Chacun des jurés incarne une facette de l’Amérique des années 50. Le juré n°3 (Lee J. Cobb), autoritaire, colérique, porte en lui la rancœur d’un père rejeté par son fils, ce qui l’aveugle et le pousse vers la condamnation. Le juré n°10 (Ed Begley), raciste et méprisant, déverse sa haine des « classes inférieures » dans un monologue glaçant qui finit par isoler son auteur dans un silence accablant. Le juré n°7 (Jack Warden) ne pense qu’au match de baseball qu’il va manquer, symbole du citoyen indifférent, pressé d’expédier la justice. À l’opposé, le juré n°9 (Joseph Sweeney), vieil homme observateur, ou encore le juré n°11 (George Voskovec), immigré attacher aux valeurs démocratiques américaines, apportent leur sensibilité et leur lucidité. Chacun de ces douze hommes devient un personnage à part entière, un fragment de la société américaine, avec ses blessures et ses contradictions. 
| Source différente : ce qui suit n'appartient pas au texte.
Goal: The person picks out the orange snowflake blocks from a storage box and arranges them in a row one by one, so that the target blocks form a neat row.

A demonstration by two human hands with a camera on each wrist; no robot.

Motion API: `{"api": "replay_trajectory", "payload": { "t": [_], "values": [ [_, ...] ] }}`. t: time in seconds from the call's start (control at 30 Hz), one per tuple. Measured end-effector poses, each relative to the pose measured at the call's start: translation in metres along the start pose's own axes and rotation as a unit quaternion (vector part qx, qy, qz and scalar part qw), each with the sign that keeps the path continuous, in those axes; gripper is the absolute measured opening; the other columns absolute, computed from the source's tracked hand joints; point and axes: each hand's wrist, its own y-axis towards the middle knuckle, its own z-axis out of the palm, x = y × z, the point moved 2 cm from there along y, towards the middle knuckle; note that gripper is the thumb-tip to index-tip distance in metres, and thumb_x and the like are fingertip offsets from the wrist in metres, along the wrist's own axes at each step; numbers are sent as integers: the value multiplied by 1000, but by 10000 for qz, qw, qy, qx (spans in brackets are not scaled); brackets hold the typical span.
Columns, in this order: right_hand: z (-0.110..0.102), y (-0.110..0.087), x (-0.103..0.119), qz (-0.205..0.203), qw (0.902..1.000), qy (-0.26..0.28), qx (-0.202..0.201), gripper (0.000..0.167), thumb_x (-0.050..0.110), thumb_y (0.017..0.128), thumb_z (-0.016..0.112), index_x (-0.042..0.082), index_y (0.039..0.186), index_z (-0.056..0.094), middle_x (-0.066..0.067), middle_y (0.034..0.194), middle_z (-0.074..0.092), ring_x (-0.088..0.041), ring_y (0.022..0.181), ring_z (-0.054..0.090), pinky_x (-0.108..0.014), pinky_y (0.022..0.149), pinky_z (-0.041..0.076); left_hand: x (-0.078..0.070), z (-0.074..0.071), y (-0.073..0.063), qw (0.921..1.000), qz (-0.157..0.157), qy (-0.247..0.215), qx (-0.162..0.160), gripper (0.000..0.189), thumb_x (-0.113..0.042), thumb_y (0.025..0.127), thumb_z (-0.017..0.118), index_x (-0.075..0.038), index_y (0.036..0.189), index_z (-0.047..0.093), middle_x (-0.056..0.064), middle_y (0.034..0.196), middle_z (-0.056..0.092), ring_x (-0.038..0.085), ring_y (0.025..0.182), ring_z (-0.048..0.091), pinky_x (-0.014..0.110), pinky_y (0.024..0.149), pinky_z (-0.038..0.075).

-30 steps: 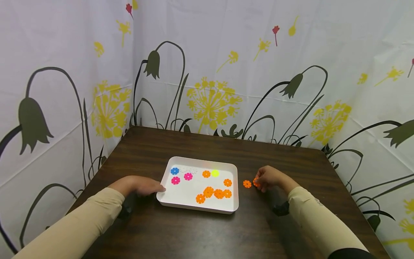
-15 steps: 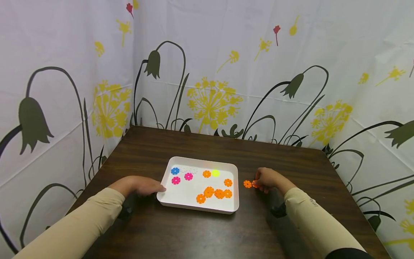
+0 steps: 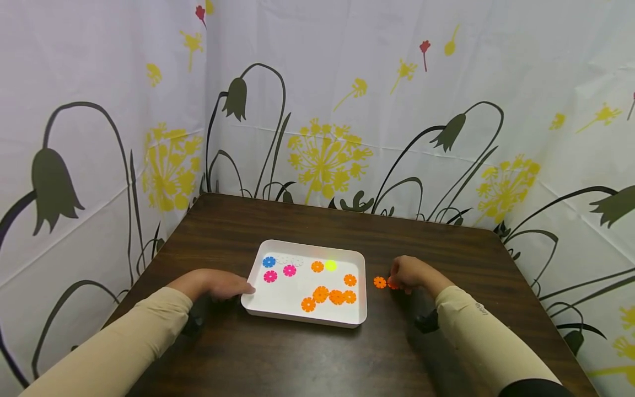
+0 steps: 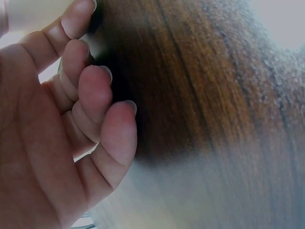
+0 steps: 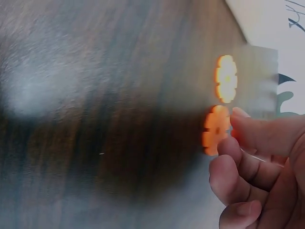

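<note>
A white rectangular tray point(image 3: 285, 306) lies on the dark wooden table. At its left end my left hand point(image 3: 223, 285) grips the wall, the thumb over the rim; the left wrist view shows this hand's fingers point(image 4: 119, 133) curled, their contact with the tray hidden. To the right of the tray my right hand point(image 3: 410, 273) pinches a notched orange snowflake disc point(image 5: 215, 131) between thumb and fingertips, low at the tabletop. A second orange snowflake disc point(image 3: 379, 282) lies flat on the table between the tray and that hand.
Inside the tray lie several orange discs point(image 3: 321, 294), some overlapping. It also holds a yellow disc point(image 3: 330, 266), two pink discs point(image 3: 290, 271), a blue disc point(image 3: 269, 262) and pale white discs point(image 3: 290, 261). A patterned curtain point(image 3: 322, 82) hangs behind the table point(image 3: 307, 358).
My right hand has shifted slightly left and lowered, bringing its disc closer to the loose orange one. The left hand and the tray have stayed in place.
</note>
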Motion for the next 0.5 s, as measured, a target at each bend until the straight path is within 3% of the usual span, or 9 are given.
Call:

Le huis clos fonctionne d’autant mieux que Lumet joue sur la chaleur étouffante de la pièce, la sueur qui perle, les chemises froissées, le manque d’air, qui deviennent les reflets visuels de la tension croissante. Sa mise en scène est d’une précision chirurgicale : au fil des débats, la caméra descend progressivement vers des angles plus bas, resserrant les visages, accentuant le sentiment d’enfermement et l’intensité dramatique. Cette subtilité technique accompagne l’évolution des débats : d’abord une foule anonyme, puis une confrontation d’individus, enfin une poignée d’hommes livrés à leurs propres consciences. 
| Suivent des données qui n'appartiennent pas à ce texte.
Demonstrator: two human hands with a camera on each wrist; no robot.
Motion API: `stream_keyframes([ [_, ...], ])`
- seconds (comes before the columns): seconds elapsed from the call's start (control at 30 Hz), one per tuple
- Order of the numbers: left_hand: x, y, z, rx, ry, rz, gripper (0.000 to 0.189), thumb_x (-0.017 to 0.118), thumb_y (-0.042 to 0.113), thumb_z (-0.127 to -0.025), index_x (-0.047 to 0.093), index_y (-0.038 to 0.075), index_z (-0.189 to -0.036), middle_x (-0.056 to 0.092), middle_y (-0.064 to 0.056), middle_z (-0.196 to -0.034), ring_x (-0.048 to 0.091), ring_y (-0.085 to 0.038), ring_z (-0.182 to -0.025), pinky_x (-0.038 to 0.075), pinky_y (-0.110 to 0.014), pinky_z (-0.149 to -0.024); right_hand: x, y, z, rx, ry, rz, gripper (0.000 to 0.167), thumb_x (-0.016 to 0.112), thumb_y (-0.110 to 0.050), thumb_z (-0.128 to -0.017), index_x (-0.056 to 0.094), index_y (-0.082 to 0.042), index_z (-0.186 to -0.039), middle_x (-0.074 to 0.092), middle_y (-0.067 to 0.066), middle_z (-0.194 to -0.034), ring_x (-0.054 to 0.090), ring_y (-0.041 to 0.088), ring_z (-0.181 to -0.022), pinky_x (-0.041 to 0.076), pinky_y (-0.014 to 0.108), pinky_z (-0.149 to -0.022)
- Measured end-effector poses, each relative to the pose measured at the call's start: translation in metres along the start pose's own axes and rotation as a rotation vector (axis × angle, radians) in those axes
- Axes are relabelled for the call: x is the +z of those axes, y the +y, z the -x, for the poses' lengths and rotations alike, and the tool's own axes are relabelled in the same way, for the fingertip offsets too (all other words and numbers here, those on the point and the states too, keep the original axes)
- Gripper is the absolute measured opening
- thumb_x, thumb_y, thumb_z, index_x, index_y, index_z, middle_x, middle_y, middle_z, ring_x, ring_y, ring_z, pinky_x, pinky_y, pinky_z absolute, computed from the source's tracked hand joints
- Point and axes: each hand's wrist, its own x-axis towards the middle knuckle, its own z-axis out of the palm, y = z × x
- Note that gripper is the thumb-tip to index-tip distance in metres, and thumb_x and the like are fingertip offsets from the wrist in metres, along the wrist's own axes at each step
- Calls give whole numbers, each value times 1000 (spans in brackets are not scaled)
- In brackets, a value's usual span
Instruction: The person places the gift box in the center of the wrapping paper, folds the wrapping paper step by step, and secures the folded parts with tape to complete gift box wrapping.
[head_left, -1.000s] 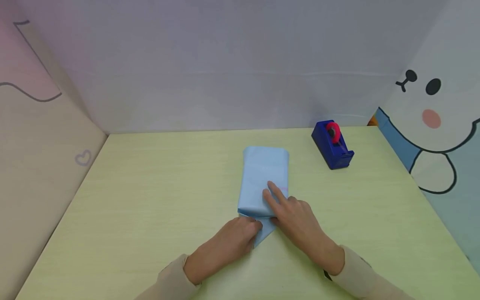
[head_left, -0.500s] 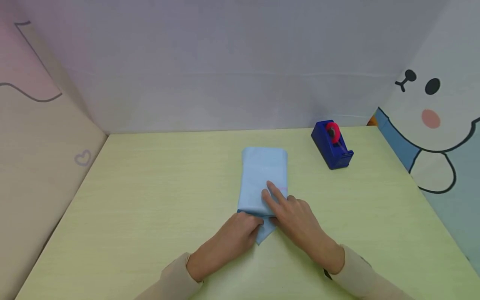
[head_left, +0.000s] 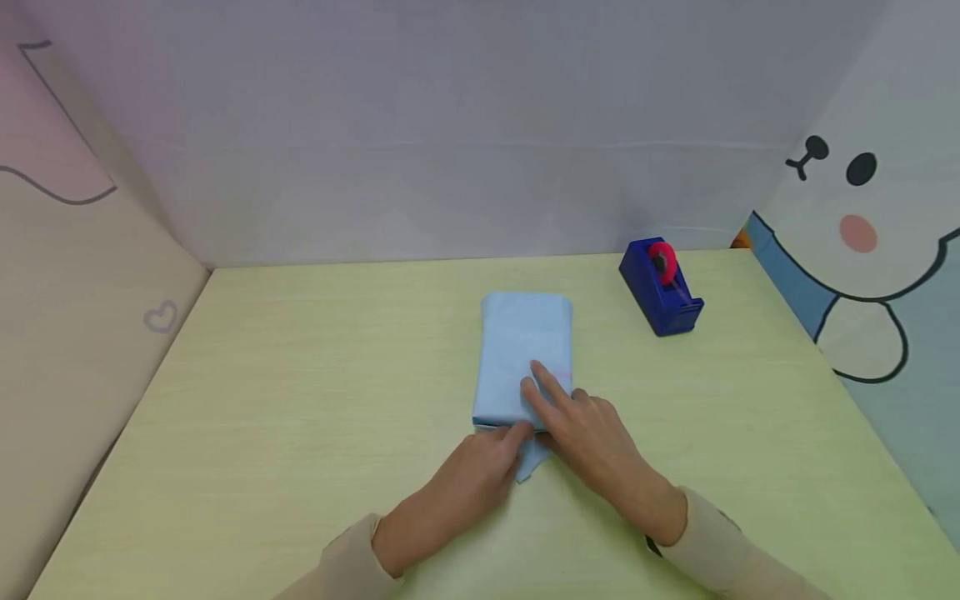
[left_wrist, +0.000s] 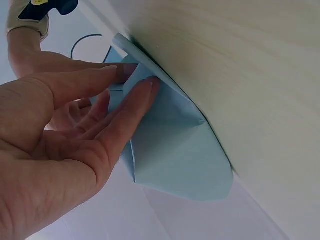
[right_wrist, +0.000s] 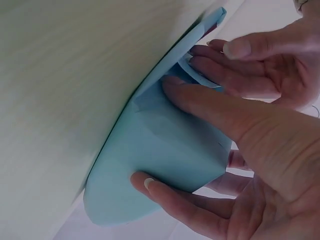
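Note:
A flat, box-shaped package wrapped in light blue paper [head_left: 525,342] lies on the table. At its near end a pointed paper flap [head_left: 531,458] sticks out toward me, its layers part-folded. My right hand [head_left: 600,442] holds the package's near right corner, fingers spread over the top and side. In the right wrist view its thumb [right_wrist: 200,97] presses into the folded end. My left hand [head_left: 476,475] is at the left of the same end. Its fairly straight fingers [left_wrist: 132,112] push against the paper fold, with the thumb held apart. What lies inside the wrapping is hidden.
A blue tape dispenser [head_left: 660,287] with a red-cored roll stands at the back right of the pale yellow table [head_left: 300,375]. Printed cloth walls [head_left: 450,167] enclose the table at the back and both sides.
My left hand has moved slightly up and right along the near end, and its fingers now press into the fold. Less of the flap shows. The right hand keeps its hold.

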Motion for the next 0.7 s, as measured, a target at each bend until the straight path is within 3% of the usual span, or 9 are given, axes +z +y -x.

À travers cette confrontation, Lumet ne se contente pas d’analyser un cas judiciaire. Il nous parle de justice, de démocratie, et surtout de la peine de mort. En 1957, la France n’avait pas encore aboli la guillotine, et aux États-Unis, la peine capitale était une évidence dans de nombreux États. Le film pose une question vertigineuse : peut-on condamner un jeune homme à mort sur la base de certitudes fragiles, de témoignages incertains et de préjugés raciaux ? Peut-être était-il coupable, mais là n’est pas l’essentiel : ce qui compte, c’est qu’aucun doute raisonnable ne doit être balayé quand il s’agit d’ôter une vie. 

Il faut aussi souligner que ce jury, composé de douze hommes blancs, reflète une autre réalité sociale : l’exclusion des minorités des instances de décision. Comme si le procès était faussé dès l’établissement de la liste des jurés. Lumet filme cette homogénéité avec un paradoxe puissant : c’est au sein même de ce groupe apparemment uniforme que naissent des divergences, des fissures, des réflexions. Ainsi, l’Amérique des années 50 se révèle dans toute sa complexité : racisme latent, autoritarisme patriarcal, mais aussi idéal démocratique et courage individuel. 
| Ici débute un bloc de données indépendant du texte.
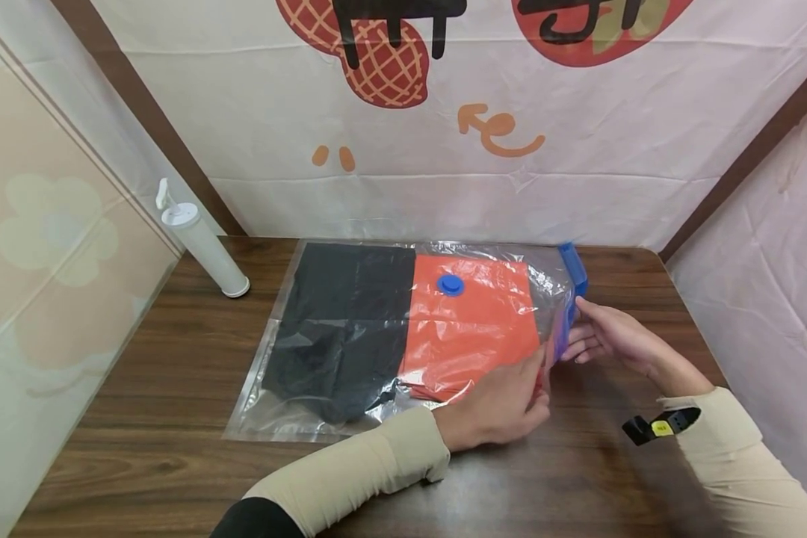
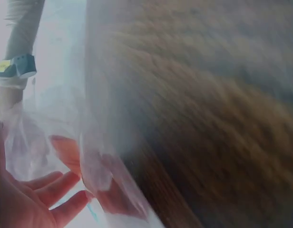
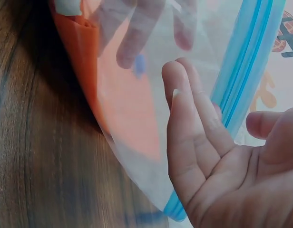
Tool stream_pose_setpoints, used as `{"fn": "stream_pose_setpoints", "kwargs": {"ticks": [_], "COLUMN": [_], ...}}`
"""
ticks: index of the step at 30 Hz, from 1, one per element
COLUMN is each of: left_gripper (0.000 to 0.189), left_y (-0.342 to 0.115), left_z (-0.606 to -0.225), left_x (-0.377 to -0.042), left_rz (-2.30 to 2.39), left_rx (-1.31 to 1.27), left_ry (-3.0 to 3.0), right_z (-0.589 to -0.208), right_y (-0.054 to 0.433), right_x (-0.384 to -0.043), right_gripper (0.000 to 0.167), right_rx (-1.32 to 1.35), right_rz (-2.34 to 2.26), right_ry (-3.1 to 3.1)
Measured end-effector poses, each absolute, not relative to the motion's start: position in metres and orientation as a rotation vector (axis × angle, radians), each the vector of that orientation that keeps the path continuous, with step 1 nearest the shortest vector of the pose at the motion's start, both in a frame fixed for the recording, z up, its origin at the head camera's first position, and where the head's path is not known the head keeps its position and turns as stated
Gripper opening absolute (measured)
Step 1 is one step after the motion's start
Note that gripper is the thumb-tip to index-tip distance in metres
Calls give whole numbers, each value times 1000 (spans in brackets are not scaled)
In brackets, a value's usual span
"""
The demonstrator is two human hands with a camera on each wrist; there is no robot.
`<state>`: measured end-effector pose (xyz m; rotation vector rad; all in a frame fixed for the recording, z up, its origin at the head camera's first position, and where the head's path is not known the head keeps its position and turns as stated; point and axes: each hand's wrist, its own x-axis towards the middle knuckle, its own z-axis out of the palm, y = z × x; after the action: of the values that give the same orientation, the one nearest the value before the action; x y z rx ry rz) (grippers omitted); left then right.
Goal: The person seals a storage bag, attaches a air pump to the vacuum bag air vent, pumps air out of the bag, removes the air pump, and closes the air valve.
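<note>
A clear zip storage bag (image 1: 258, 411) lies on the wooden table, with a round blue valve (image 1: 450, 285) on top. Inside it are folded black cloth (image 1: 346, 321) and folded orange cloth (image 1: 474, 329). The bag's right end, edged by a blue zip strip (image 1: 574, 270), is raised at its near side. My left hand (image 1: 501, 400) is at the near right corner, fingertips against the film; in the right wrist view its fingers show through the plastic. Extended fingers of my right hand (image 3: 203, 142) lie along the film beside the zip, with the thumb apart from them.
A white pump cylinder (image 1: 205, 250) with a handle on top stands at the back left of the table (image 1: 141, 388). Printed fabric walls (image 1: 444, 194) enclose the table at the back and sides.
</note>
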<state>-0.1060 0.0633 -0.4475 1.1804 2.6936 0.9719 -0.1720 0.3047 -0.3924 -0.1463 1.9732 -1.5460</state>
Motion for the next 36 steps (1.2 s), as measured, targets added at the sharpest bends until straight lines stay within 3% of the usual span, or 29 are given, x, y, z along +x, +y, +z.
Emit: {"fn": "stream_pose_setpoints", "kwargs": {"ticks": [2, 8, 12, 15, 23, 29, 36], "left_gripper": [73, 47, 48, 55, 49, 49, 49], "left_y": [63, 58, 53, 47, 31, 24, 21], "left_z": [-447, -442, -439, -438, -432, -430, -430], "left_x": [-105, -107, -106, -107, -116, -121, -124], "left_rz": [1042, 1235, 1344, 1400, 1461, 1512, 1515], "left_rx": [1136, 1072, 961, 882, 757, 744, 764], "left_ry": [2677, 2599, 2505, 2465, 2409, 2328, 2245], "right_z": [-393, -395, -395, -394, -385, -376, -373], "right_y": [304, 301, 300, 298, 288, 278, 275], "right_x": [-173, -175, -175, -174, -174, -189, -208], "right_gripper": [57, 54, 50, 40, 8, 29, 49], "right_rx": [-187, -282, -330, -351, -483, -711, -901], "right_rz": [-1555, -1590, -1602, -1632, -1942, -1690, -1298], "right_ry": [1962, 1912, 1936, 1998, 2224, 2633, 2568]}}
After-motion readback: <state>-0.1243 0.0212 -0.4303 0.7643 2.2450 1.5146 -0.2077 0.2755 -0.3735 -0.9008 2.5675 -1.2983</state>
Henry Fonda, à la fois acteur et producteur, est magistral. Il incarne la raison, l’humanité et l’élégance morale. Mais le film n’est pas celui d’un seul homme : il repose sur l’alchimie de l’ensemble du casting, sur les affrontements entre Fonda et Cobb, sur la lâcheté de Warden, sur la dignité de Sweeney. Lumet réussit ce tour de force : transformer une pièce de théâtre apparemment figée en un drame d’une intensité cinématographique rare. 

À mes yeux, 12 Hommes en colère est bien plus qu’un chef-d’œuvre de mise en scène. C’est une œuvre intemporelle qui continue de résonner aujourd’hui. Elle rappelle que la justice ne peut pas être un réflexe ou une vengeance, mais un processus collectif exigeant, où la raison doit l’emporter sur la peur, la haine ou l’indifférence. Lumet nous met face à nos propres préjugés, et nous demande : qu’aurions-nous voté ? Aurions-nous eu le courage de dire « non coupable » quand tous disaient l’inverse ? 

En fin de compte, ce film est à la fois le procès d’un jeune homme, le procès de la peine de mort, et celui d’une société qui se juge elle-même. Dans cette petite pièce suffocante, Lumet parvient à embrasser toute l’Amérique. Et c’est pour cela qu’aujourd’hui encore, 12 Hommes en colère reste, selon moi, le plus imposant des huis clos du cinéma.